Depois de pouco mais de dois dias experimentando o Chrome, navegador lançado pelo Google na terça-feira, atualizo esta postagem com mais algumas considerações. O software pode ser baixado no endereço google.com/chrome.
- Apesar de simpático, sobretudo pela sua interface clean, o Chome está a quilômetros de distância do Firefox, para citar apenas o navegador que utilizo. É desprovido tanto de funcionalidades básicas - como enviar links de páginas por e-mail - como avançadas - principal exemplo: extensões;
- É uma alternativa bastante interessante para novatos em Internet, mas não se engane: as primeiras versões de produtos do Google são, geralmente, bastante simplórias… mas ficam poderosas com o passar do tempo (alguns exemplos: Google Reader, Google Earth);
- O Chrome é, essencialmente, uma introdução ao “cloud computing” (computação nas nuvens), conceito por trás de uma nova geração de aplicativos que mesclam recursos do computador e da Internet.
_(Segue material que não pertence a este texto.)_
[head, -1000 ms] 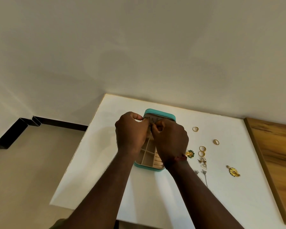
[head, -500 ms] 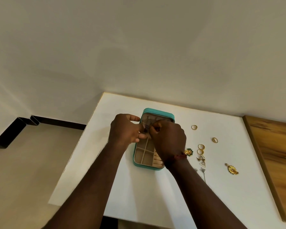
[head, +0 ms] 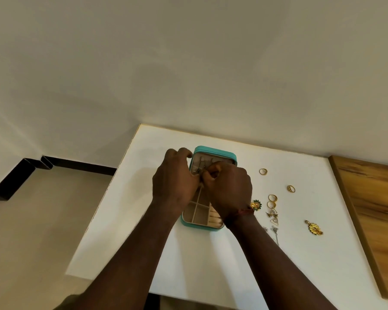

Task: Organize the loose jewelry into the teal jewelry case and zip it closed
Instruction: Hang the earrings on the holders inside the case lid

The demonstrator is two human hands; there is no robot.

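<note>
The teal jewelry case [head: 213, 151] lies open on the white table [head: 289, 265], with its lid at the far end and beige compartments at the near end. Thin silver pieces hang inside the lid. Both my hands hover over the middle of the case. My left hand [head: 175, 182] and my right hand [head: 230, 189] have curled fingers that meet at the lid's lower edge. They pinch a small silver piece that is mostly hidden. To the right lie loose gold rings [head: 263, 171], a flower stud [head: 256, 204], silver earrings [head: 273, 217] and a gold pendant [head: 314, 228].
A wooden panel [head: 376, 209] borders the table on the right. A plain wall rises behind the table's far edge. Left of the table the floor drops away, with a dark skirting strip [head: 76, 163]. Another silver earring [head: 276, 233] lies beside my right forearm.
My left hand drew a little apart from the right, then closed back against it. Both hands stayed over the case's lid area. The loose jewelry has not moved.
</note>
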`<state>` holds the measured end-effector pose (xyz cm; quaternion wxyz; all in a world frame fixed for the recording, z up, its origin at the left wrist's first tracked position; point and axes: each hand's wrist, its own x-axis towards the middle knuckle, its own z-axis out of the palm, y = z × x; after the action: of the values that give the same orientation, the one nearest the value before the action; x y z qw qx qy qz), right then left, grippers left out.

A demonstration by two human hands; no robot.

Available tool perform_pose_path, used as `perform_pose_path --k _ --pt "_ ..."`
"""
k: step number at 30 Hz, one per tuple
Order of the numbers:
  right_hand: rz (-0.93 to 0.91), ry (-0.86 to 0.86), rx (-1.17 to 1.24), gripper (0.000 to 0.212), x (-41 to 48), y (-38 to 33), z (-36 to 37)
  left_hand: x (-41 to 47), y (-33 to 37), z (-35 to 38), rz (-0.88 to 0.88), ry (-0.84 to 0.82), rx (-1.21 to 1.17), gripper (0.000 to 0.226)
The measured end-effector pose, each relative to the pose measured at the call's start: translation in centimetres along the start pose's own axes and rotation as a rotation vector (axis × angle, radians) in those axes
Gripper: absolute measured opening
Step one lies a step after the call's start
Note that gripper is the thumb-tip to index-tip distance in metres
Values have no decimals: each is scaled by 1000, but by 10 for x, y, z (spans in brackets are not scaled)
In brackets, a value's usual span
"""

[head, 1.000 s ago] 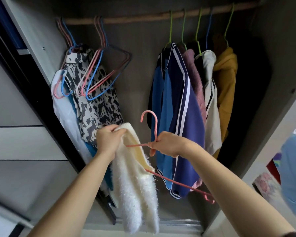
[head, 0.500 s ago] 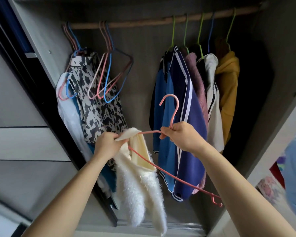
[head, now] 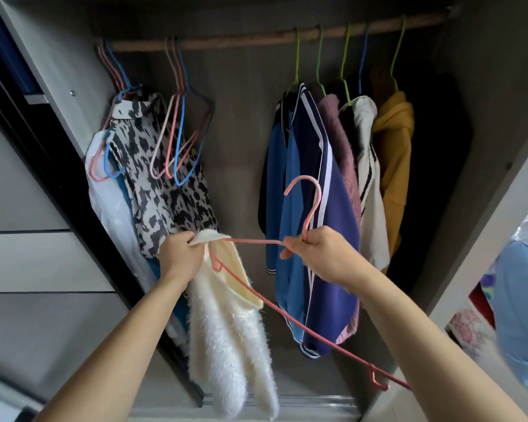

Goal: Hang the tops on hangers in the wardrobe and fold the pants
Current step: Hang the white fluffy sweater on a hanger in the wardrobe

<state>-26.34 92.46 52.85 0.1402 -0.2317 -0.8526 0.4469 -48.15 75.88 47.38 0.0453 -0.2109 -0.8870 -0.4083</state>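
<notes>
Halfway through threading a thin pink wire hanger (head: pixel 314 213) into a cream-white fluffy knit top (head: pixel 226 339), held out before the open grey wardrobe (head: pixel 485 117) and well below its wooden rail (head: pixel 226 41). Gripped at the base of the hook by the right hand (head: pixel 320 254), fingers curled round the wire. Pinched at the neck edge by the left hand (head: pixel 180 254), with one hanger arm and its small notch just inside the opening and the other arm jutting bare, low and to the right. Likely to snag the long pile on that inner notch if pushed through fast. Likely to slide straight off the single loaded arm if the left pinch lets go before the second shoulder is seated. Risk too of stretching the neckline by forcing the far arm in, and of hooking the free end on the navy white-striped jacket (head: pixel 326 239) hanging just behind. No brand, label or readable writing anywhere in view, on the garments or the hanger.
</notes>
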Motion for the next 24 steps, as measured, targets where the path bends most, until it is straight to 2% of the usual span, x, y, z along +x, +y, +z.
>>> perform_pose_path --k 3,7,10,13,17,20,24 --pt "0 -17 -74 37 -3 6 12 1 -5 -1 -35 2 -36 22" --pt "62 -103 -208 36 4 15 43 -8 2 -1 18 7 3 12" --pt "15 -21 -103 37 11 15 55 -12 8 -2 5 -57 -85 17" --pt "-70 55 -93 42 15 15 70 -7 15 -3 -31 -75 -184 10" --pt "95 -53 -160 44 28 24 98 -4 22 -5 -64 -130 -298 6" --pt "154 -98 -21 35 43 25 88 -12 20 -3 -34 -177 -291 17" --pt "14 112 234 35 56 19 74 -13 26 -5 -11 -175 -264 12"
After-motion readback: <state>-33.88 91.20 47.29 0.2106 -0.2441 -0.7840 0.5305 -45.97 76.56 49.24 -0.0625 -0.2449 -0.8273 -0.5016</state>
Ele roda serviços online em janelas isoladas do navegador, com direito a atalhos no menu Iniciar e no desktop;
- Acima de tudo, traz instalado um componente chamado Gears. Criado pelo próprio Google, ele guarda localmente os dados de aplicativos online, permitindo até o uso no modo offline. Google Reader e até mesmo serviços de terceiros (exemplo: Todoist) já são compatíveis com o Gears;
- Ao contrário do que andam alardeando por aí, não percebi aumento significativo na velocidade de carga das páginas, em comparação com o Firefox e com o Internet Explorer. Mas gostei bastante de algumas funcionalidades, como página inicial, abas, gerenciador de downloads e busca na barra de endereços.